Officer Jannette testified that she was on patrol when dispatched to the Cricket Wireless store because customers were having an altercation in the store and a cell phone was stolen. She was one of the first officers to arrive inside the store. She watched a video taken by a witness and learned that defendant and Snell were yelling obscenities at the clerk and refused to leave the store when asked to do so. They were destroying the store and disrupting displays. At some point, Snell "acted as a blocker in front of the clerk as [defendant] ripped a cellphone with a security device from a display and they fled the store." Officer Jannette saw that the store was in disarray and that the display was missing a cell phone. Other officers were already at the scene and in the area looking for the suspect vehicle, which was a white Chevy Impala. However, defendant mistakenly left her personal cell phone at the store. And when defendant and Snell returned to the store to retrieve defendant's personal cell phone, they were arrested by Officer Jannette. Officers Accivatti and Tucker were outside of the store and subsequently advised Officer Jannette that the stolen cell phone was recovered from the suspect vehicle. They had located the vehicle in the parking lot and it was police procedure "to check to make sure nobody else is inside." And when Officers Accivatti and Tucker looked inside the vehicle through the window, they observed the stolen phone with the security device in plain view in the vehicle.

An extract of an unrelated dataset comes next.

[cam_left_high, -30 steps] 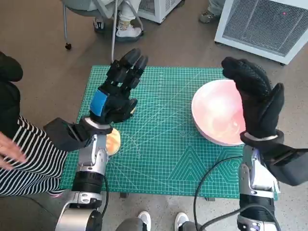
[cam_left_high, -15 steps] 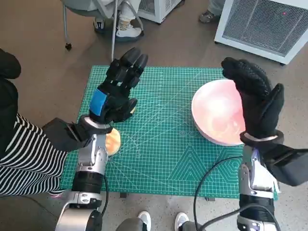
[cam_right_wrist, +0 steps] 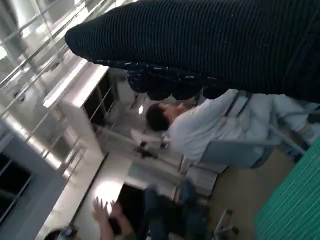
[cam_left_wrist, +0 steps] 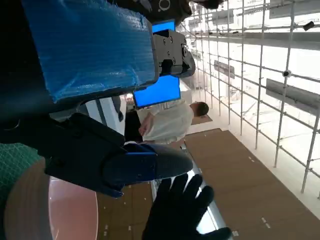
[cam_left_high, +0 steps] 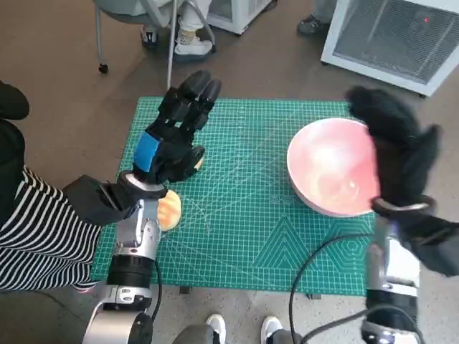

Officer Jannette testified: "At which point that would be evidence, so they proceeded to search the rest of the car as it needed to be towed." Officer Jannette did not tell the officers to conduct the inventory search that followed. But the police department has a procedure in place for conducting such searches; for example, when a vehicle is taken as evidence. But there are several different reasons why a vehicle would be towed and an inventory completed.

Officer Tucker testified that he was with Officer Accivatti when the suspects' vehicle was found. He assisted Officer Accivatti in the search of the vehicle and completed the tow sheet. Officer Accivatti was primarily doing the search and Officer Tucker completed the inventory sheet. Officer Tucker testified that a vehicle would be impounded and an inventory search conducted if the vehicle was part of the crime. Officer Tucker followed the Warren Police Department's policy regarding inventory searches by assisting in the search and writing down information regarding the condition of the vehicle.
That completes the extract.